(PROVIDED DATA begins)

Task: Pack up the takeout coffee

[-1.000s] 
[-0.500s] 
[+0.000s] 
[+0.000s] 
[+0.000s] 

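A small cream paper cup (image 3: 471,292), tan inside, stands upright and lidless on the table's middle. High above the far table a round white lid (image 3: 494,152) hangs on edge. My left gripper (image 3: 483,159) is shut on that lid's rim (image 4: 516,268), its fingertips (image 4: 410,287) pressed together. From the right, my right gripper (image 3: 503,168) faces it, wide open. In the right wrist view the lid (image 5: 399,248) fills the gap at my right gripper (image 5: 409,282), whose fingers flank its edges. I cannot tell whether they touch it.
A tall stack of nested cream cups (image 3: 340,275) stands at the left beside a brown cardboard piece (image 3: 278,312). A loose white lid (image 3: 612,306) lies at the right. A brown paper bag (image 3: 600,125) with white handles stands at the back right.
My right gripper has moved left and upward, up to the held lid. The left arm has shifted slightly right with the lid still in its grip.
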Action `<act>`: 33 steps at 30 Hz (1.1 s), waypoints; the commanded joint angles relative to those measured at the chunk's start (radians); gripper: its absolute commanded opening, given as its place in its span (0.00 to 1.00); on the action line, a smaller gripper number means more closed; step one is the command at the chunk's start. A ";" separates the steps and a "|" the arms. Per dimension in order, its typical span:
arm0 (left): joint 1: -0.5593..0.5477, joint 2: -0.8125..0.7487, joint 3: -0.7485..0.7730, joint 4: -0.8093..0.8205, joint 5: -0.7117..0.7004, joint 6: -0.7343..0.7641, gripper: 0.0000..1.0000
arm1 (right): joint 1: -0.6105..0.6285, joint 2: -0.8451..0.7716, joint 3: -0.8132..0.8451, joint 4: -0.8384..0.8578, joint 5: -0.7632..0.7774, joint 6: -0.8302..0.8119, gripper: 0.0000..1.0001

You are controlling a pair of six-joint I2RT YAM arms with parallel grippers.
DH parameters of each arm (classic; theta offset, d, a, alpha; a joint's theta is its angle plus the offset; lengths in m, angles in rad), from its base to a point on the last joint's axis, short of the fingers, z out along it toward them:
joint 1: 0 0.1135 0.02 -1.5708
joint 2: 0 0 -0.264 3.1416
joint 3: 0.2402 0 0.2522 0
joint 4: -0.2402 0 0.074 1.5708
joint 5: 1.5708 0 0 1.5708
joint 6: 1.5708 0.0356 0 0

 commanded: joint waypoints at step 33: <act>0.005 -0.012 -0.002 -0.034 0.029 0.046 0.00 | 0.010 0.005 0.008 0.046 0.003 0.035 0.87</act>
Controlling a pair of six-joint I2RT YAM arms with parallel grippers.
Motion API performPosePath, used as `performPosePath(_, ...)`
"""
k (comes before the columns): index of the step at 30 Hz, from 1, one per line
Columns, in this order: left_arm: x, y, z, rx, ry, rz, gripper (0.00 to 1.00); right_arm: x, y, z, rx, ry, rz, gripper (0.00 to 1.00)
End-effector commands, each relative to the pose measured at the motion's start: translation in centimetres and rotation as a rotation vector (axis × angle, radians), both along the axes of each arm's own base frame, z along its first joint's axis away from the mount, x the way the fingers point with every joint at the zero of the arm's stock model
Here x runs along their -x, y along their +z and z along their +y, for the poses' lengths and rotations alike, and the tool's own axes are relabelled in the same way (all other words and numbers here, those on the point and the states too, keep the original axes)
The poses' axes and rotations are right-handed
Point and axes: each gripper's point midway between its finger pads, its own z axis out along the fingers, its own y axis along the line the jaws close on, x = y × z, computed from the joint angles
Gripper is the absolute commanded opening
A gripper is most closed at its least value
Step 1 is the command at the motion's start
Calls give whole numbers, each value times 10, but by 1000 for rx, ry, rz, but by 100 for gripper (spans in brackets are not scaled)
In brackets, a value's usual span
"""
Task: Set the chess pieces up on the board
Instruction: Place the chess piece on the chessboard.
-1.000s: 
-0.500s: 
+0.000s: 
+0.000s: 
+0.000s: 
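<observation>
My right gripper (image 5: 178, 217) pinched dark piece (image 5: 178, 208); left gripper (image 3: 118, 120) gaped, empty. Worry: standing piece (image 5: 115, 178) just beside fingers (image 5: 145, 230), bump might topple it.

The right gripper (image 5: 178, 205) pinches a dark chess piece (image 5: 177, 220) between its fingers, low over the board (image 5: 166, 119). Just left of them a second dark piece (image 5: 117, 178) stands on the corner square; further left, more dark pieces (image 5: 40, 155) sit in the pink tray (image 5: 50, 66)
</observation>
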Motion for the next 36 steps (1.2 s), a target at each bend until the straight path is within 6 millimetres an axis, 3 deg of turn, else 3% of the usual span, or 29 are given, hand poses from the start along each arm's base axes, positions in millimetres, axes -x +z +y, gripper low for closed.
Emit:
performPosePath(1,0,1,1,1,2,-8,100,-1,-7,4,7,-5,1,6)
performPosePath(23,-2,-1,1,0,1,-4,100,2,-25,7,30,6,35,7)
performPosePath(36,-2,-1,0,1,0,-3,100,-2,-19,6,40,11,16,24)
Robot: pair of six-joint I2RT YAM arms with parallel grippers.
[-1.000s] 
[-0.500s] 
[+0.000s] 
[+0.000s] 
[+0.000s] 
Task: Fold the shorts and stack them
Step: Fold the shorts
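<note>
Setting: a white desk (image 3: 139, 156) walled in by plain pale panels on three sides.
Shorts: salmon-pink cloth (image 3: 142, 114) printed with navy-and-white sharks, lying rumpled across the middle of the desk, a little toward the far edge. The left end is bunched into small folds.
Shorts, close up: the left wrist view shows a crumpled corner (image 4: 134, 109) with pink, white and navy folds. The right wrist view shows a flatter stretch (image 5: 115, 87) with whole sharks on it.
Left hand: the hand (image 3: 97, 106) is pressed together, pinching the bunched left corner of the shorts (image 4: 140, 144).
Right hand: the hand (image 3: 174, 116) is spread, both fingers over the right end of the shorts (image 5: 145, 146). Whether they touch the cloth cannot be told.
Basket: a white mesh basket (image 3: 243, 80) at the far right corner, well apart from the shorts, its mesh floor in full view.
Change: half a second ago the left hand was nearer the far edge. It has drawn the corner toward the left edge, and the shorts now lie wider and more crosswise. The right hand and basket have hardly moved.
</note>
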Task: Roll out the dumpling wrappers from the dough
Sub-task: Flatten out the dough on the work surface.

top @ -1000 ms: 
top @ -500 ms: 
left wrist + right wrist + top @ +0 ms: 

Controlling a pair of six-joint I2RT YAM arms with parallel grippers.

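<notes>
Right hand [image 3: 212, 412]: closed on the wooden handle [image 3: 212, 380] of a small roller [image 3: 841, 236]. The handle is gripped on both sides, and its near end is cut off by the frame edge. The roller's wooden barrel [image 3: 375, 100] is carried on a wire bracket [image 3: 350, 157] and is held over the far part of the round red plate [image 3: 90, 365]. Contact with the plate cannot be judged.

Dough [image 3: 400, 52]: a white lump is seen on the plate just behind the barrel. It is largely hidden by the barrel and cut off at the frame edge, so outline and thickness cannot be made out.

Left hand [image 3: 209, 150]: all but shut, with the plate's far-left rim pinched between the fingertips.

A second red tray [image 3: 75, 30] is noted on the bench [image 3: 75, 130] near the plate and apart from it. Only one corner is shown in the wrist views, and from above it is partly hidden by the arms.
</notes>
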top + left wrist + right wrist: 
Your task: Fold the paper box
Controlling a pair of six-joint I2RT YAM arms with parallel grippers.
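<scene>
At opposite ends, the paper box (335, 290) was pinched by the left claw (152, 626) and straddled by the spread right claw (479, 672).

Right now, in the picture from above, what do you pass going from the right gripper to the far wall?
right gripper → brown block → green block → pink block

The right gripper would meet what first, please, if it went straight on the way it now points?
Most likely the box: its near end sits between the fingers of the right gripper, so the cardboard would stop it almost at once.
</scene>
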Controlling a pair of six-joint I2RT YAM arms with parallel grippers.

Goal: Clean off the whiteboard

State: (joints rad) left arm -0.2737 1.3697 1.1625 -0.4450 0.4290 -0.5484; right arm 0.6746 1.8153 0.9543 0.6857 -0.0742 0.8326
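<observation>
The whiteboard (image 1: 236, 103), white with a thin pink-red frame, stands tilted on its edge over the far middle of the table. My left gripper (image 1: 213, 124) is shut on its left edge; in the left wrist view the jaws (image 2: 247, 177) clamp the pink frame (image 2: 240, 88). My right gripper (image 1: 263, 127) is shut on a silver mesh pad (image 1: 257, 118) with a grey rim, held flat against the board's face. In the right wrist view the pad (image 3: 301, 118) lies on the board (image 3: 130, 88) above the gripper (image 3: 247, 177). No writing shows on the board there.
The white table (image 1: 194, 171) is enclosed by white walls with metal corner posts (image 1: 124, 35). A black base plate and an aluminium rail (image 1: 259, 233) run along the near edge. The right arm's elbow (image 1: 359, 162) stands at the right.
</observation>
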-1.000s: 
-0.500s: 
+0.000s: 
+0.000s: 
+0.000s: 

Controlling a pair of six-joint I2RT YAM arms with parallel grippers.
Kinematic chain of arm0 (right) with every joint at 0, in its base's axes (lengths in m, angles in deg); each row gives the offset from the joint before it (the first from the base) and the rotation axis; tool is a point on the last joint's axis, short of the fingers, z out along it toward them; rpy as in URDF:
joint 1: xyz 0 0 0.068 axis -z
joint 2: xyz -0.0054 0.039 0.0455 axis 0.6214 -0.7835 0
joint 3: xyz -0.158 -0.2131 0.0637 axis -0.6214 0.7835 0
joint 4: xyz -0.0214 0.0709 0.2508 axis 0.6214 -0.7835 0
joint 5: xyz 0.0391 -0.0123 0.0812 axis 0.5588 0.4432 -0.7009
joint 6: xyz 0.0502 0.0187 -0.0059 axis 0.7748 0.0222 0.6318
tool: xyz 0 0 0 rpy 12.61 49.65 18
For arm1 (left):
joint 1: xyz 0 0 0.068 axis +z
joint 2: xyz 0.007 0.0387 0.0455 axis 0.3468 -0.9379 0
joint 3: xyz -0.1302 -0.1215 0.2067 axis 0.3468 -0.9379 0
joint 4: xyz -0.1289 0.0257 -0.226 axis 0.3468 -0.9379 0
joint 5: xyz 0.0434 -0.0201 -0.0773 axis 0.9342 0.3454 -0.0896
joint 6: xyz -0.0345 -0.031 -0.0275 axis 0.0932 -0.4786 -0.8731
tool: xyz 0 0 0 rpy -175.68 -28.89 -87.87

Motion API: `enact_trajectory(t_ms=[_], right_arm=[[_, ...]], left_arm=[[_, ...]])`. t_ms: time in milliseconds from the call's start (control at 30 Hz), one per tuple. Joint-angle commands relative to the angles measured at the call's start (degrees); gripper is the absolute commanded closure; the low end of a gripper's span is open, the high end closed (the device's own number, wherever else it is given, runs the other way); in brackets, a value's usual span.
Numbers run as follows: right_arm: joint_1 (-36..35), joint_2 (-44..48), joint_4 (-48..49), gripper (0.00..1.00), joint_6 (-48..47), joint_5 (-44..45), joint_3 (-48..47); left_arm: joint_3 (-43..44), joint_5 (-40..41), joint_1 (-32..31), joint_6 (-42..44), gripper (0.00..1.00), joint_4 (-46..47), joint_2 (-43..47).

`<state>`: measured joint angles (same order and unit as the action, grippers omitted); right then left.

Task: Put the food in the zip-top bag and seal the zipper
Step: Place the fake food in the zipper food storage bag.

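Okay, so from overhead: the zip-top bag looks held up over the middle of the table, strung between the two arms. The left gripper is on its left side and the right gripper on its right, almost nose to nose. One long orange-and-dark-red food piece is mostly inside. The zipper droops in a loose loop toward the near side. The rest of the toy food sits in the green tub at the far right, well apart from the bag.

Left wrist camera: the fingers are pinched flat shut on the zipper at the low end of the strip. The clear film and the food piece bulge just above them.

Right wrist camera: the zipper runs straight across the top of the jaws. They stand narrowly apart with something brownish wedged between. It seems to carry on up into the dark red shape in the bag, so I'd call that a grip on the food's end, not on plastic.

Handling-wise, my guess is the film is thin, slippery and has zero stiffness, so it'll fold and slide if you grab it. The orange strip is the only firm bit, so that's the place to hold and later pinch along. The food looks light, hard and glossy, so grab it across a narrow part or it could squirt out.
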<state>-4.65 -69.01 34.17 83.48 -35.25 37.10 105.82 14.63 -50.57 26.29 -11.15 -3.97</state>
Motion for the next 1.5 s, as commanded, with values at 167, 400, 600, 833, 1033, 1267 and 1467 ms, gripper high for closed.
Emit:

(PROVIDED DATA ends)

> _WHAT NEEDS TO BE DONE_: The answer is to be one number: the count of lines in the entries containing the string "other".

> _ANSWER AREA_: 2